A system between border localities that, far from the policies of the decision-making centres, share the daily responsibility of migration, exchanging points of view, problems and good practices. With the aim of bringing the experience of the ‘peripheries’ to the centre of Europe, where decisions affecting the lives of millions of people are taken.

After the presentation of the project, a series of voices spoke about the conditions of border communities. Lesbos and Lampedusa, Tenerife and Cyprus: the islands are the starting point for the urgent request to rethink the management of migratory flows which, precisely on the islands, become a problem because the burden of management is shifted onto them.

The mayor of Lampedusa, Totò Martello, pointed out that it is time to reverse this trend, finally applying the Global Compact’s indications, for an action that protects legality and humanity at the same time, without creating disastrous situations for border communities.

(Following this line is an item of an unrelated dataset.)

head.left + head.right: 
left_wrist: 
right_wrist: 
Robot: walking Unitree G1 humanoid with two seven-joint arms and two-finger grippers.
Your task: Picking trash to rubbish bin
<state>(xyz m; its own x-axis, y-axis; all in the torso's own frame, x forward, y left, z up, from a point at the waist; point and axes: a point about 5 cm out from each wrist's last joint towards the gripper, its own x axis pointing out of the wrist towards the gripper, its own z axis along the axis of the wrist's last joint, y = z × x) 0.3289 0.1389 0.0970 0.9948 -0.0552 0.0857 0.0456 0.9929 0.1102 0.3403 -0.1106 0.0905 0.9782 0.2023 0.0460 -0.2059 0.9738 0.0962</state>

Before him, Professor Stefanos Spaneas, keynote speaker from the University of Nicosia, outlined the characteristics of transit stations of communities and islands, a particular condition, which cannot become that of prison camps for migrants, because in this sense tensions are generated that could be avoided with a more far-sighted management.

Before him, in addition to a focus on the situation in Tenerife, Mary Constantoglou, director of Eloris, spoke about the situation in Lesbos.

Fatima Fernandez, policy officer of UCLG (United Cities and Local Governments), an organisation founded in 2004 by large and small municipalities to strengthen the exchange and good practices of territorial management, in cooperation between institutional and non-governmental actors, made a particularly intense intervention and contribution to the debate. The UCLG supports the process that led to the birth of BTIN and has migration as an important focus of intervention.

From September onwards, there will be many other SiREN meetings: on the intercultural dialogue and borders, volunteering at the borders, the situation in Northern Europe after Brexit, the Balkan Route and the Mediterranean.

An exchange between experts and civil society, a comparison between administrators: all this is SiREN, in the logic of developing a strong voice that can be heard from the periphery to the centre, for a new season of management of migration flows.